The desks, composed of data specialists and political scientists and all officially separate from the news organization’s reporting staffs, also had another key piece of data: a rough estimate of the number of uncounted mail and “provisional” ballots — a wild card. New returns suggested those ballots would be unlikely to give Trump enough opportunity to potentially overtake Biden.
“Look, we got just enough vote in, in order to call Pennsylvania, even if it may slip into a recount,” NBC’s Chuck Todd told viewers. “We think it’s just mathematically nearly impossible for the order of finish to change in Pennsylvania.”
Most networks spent Wednesday, Thursday and Friday in a kind of suspended animation as the outcome remained unclear in Pennsylvania, Arizona, Georgia and Nevada, the last four states where the winner wasn’t clear and whose electoral votes could sway the election.
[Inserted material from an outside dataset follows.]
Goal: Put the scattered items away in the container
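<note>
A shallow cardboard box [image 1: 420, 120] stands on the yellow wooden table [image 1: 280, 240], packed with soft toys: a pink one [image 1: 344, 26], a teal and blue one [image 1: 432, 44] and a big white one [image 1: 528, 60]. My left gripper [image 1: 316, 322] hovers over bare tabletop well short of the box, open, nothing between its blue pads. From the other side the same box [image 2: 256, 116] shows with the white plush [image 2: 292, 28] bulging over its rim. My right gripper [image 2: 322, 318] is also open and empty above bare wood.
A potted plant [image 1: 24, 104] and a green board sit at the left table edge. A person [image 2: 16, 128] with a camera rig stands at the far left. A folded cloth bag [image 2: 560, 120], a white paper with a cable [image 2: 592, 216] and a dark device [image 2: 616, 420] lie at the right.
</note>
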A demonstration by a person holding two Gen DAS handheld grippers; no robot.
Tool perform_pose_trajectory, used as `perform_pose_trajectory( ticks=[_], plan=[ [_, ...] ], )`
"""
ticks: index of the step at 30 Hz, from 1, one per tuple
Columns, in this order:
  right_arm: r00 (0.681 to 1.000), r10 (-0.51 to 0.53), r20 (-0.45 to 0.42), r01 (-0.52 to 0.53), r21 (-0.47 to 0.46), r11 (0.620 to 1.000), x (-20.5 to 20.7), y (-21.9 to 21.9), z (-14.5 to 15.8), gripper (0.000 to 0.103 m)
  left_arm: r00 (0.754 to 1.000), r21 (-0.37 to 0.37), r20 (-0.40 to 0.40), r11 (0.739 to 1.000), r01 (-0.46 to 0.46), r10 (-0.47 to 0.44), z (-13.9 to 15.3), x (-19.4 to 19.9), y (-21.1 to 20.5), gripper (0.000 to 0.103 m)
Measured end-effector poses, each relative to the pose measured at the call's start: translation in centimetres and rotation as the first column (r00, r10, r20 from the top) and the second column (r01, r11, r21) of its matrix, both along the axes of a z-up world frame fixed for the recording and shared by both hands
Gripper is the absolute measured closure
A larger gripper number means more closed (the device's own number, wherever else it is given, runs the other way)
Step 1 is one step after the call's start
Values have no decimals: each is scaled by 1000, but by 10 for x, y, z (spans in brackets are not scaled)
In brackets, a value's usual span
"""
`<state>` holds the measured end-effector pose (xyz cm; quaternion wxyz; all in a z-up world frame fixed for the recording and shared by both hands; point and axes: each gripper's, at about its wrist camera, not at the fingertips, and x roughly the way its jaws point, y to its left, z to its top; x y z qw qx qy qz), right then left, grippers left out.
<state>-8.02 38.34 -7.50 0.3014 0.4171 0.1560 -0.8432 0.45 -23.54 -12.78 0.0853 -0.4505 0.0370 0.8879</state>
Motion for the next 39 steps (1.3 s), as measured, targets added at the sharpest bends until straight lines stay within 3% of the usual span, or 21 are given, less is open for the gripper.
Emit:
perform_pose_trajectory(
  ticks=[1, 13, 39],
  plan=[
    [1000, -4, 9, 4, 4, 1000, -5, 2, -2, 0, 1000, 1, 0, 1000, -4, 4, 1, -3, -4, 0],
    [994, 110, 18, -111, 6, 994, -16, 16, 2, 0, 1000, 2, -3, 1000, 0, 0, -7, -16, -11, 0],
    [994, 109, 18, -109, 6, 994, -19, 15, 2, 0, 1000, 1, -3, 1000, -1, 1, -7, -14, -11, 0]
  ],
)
There were multiple field reports from big urban areas, such as Phoenix’s Maricopa County and Pittsburgh’s Allegheny County, where workers were gradually churning through the final ballots, followed by network analysts updating the totals on oversized display screens.
The early returns — based on in-person votes — tended to place Trump in the lead. But Biden gradually pulled ahead as more votes came in, especially from mail-in ballots that were disproportionately utilized by Democrats. Mail-in votes generally take longer for county officials to open and process, especially in Pennsylvania, where election workers were not allowed to begin processing them until Election Day.
The shifting leads, and slow-arriving ballots, created a torturous wait. It also gave Trump an opening to launch baseless allegations that the election was being stolen. “I had such a big lead in all of these states late into election night, only to see the leads miraculously disappear as the days went by,” he complained on Twitter on Friday evening. “Perhaps these leads will return as our legal proceedings move forward!”
But others thought news organizations were being far too cautious in not declaring Biden the winner. Some smaller news outlets powered by research company Decision Desk HQ made the call Friday morning that Biden won.
“Does anyone think this wouldn’t have been called hours ago if roles were reversed and there was no fear that the loser would demagogue and incite crazies against the news outlet?” Tim Miller, who is part of a group called Republican Voters Against Trump, asked on Friday afternoon.
Fox declined to make an official comment on its late call. But a network spokesperson pointed to its early call on Arizona and Nevada as evidence of its independence. The network also noted a comment by its political director, Chris Stirewalt, who amid attacks on Fox by Trump’s campaign said the network was “serene and pristine” in declaring Arizona for Biden.